Лили с серьезным видом обдумывает только что услышанные слова. Она явно не удовлетворена, поскольку хотела услышать историю. Но к какому сочинению обратиться? К примеру, вот эта история — не от отца ли я узнал ее?
— Расскажу вам, что случилось с Иеремией, мальчиком умным и отзывчивым, хотя, быть может, слишком развитым, не по годам. Он был убежден, что никогда не сумеет прорваться сквозь окружавшее его и поселившееся в нем одиночество. Впервые он понял это, когда увидел на ярмарке еще молодую и проворную женщину, которая выступала в труппе акробатов. Они исполняли свои кульбиты под гигантским куполом, взлетая так высоко, как могут только ангелы, презирающие закон всемирного тяготения. Дети в восторге и в испуге прижимались к своим родителям. Взрослые радостно вопили каждый раз, когда воздушная гимнастка срывалась с трапеции: падение ее казалось неизбежным, но в последнюю секунду она хваталась за руку или за ногу партнера, возникшего словно из другого мира.
В крайнем возбуждении Иеремия вспоминает то, что прочел когда-то в древней мудрой книге: человеку следовало бы в нравственном и духовном смысле уподобить себя акробату — кто теряет осмотрительность, тот рискует расшибиться.
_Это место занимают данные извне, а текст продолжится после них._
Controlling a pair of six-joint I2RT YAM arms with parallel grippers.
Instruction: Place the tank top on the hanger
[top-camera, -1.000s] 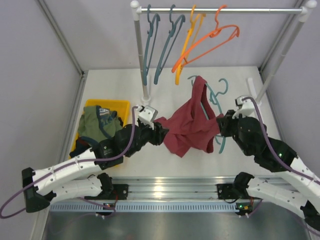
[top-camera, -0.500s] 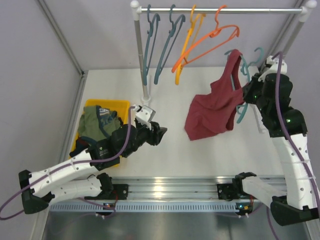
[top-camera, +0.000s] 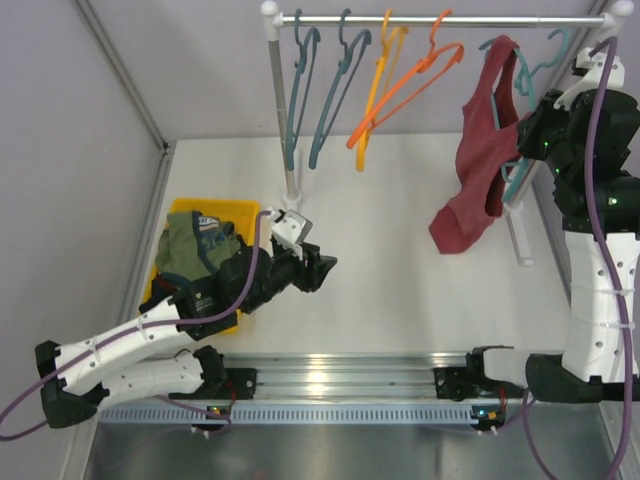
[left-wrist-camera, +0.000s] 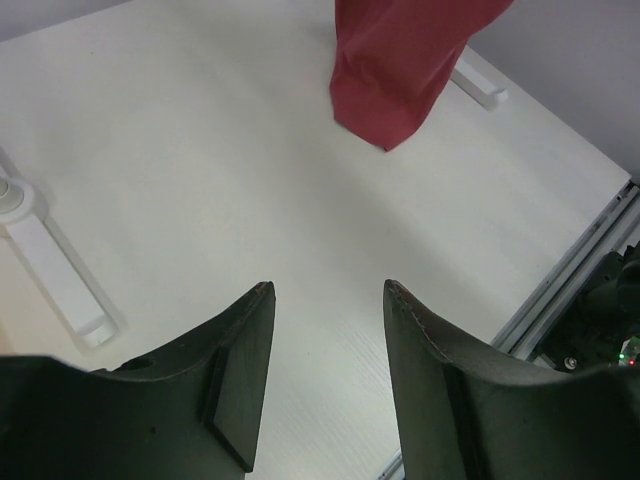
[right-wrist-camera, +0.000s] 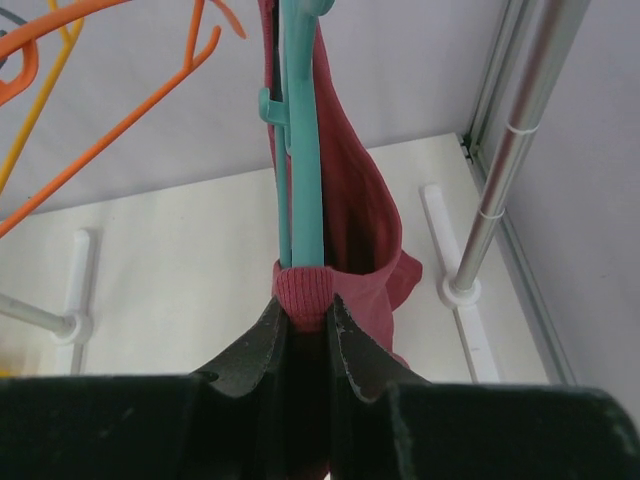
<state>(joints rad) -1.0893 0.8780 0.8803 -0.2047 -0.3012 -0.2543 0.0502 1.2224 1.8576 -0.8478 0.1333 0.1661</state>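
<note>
left gripper (top-camera: 318, 270): low over the table (top-camera: 400, 300), jaws wide, nothing between them, well apart from the cloth.
tank top (top-camera: 478, 170): hangs at the right, long axis almost vertical, strap over the hanger.
hanger (top-camera: 517, 172): inside the top, hook upward, near the rail (top-camera: 440, 20); hooked or not, I cannot tell.
right gripper (right-wrist-camera: 305, 312): high up, its arm almost upright, jaws narrow, pinching hanger and cloth together; the nearer arm.
</note>
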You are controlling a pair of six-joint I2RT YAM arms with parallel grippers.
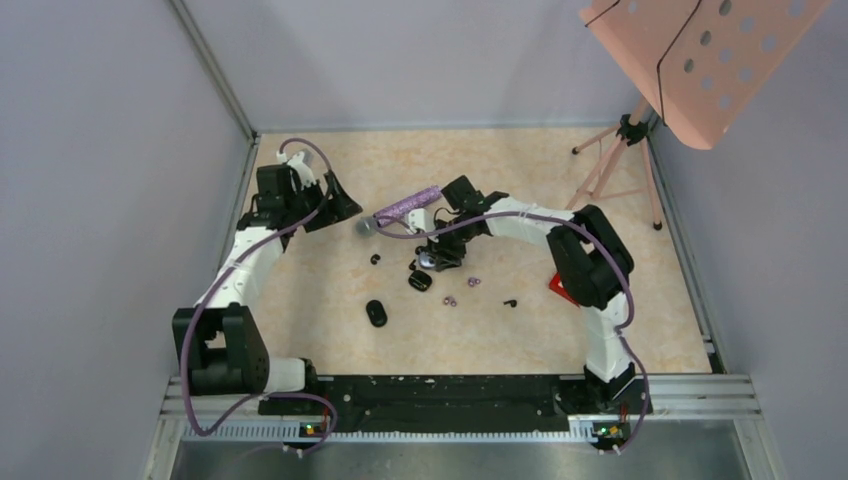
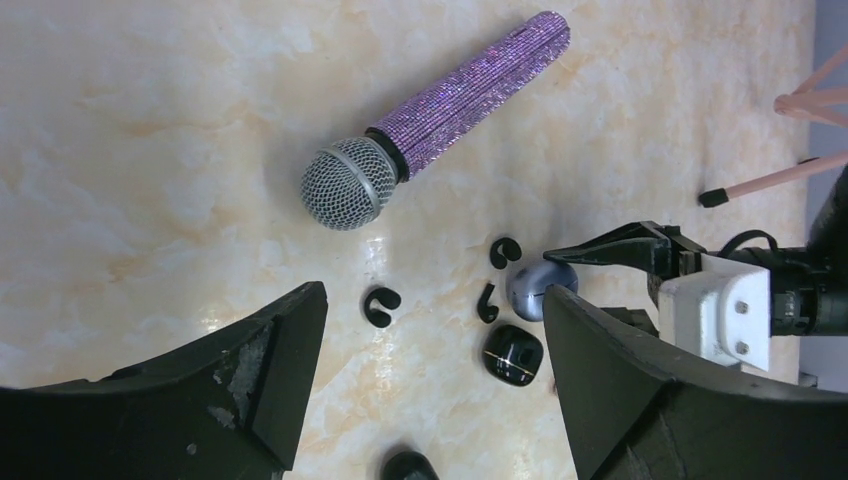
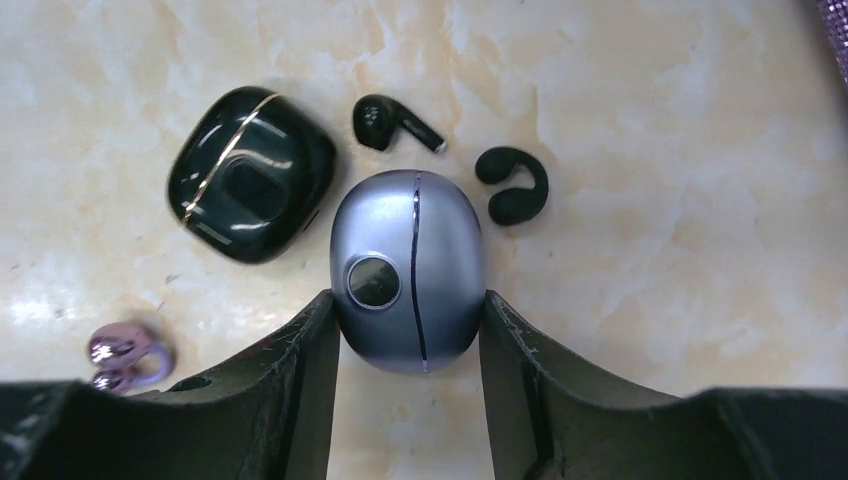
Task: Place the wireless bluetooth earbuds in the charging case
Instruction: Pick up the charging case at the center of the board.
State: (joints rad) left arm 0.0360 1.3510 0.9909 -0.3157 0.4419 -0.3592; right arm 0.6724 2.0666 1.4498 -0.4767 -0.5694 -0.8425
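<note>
Where the right end effector (image 3: pixel 408 298) pinches it, the charging case (image 3: pixel 410 262) gleams — silvery-lilac.

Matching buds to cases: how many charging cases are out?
3: the silver case in the right claw, the black gold-striped case beside it, the black oval case toward the near edge. The right arm may hide more.

glossy black bean-sized earbuds (image 2: pixel 381 305): four
lilac-pink earbuds (image 3: pixel 125 355): two
silver-lilac oval charging case (image 3: pixel 408 270): one
glossy black rounded charging cases (image 3: pixel 250 172): two
purple glitter microphone with a grey mesh head (image 2: pixel 465 85): one
pink perforated metal music stand (image 1: pixel 770 45): one
</note>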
Но из другой книги или другого сна Иеремия извлек иной урок, основанный на том же сравнении: помни, человек, что твоя жизнь зависит от людей. Если один из них отвлечется, умрешь ты.
Труппа акробатов задержалась в городке на целую неделю. Они давали два представления в день. Иеремия был на последнем. И на сей раз зрители вопили, только это были крики ужаса. Молодая женщина, которая, возможно, совершила оплошность и которой, конечно, не повезло, протянула руку слишком рано или слишком поздно. Она упала с большой высоты. Мгновение спустя ее тонкое стройное тело корчилось от боли на земле.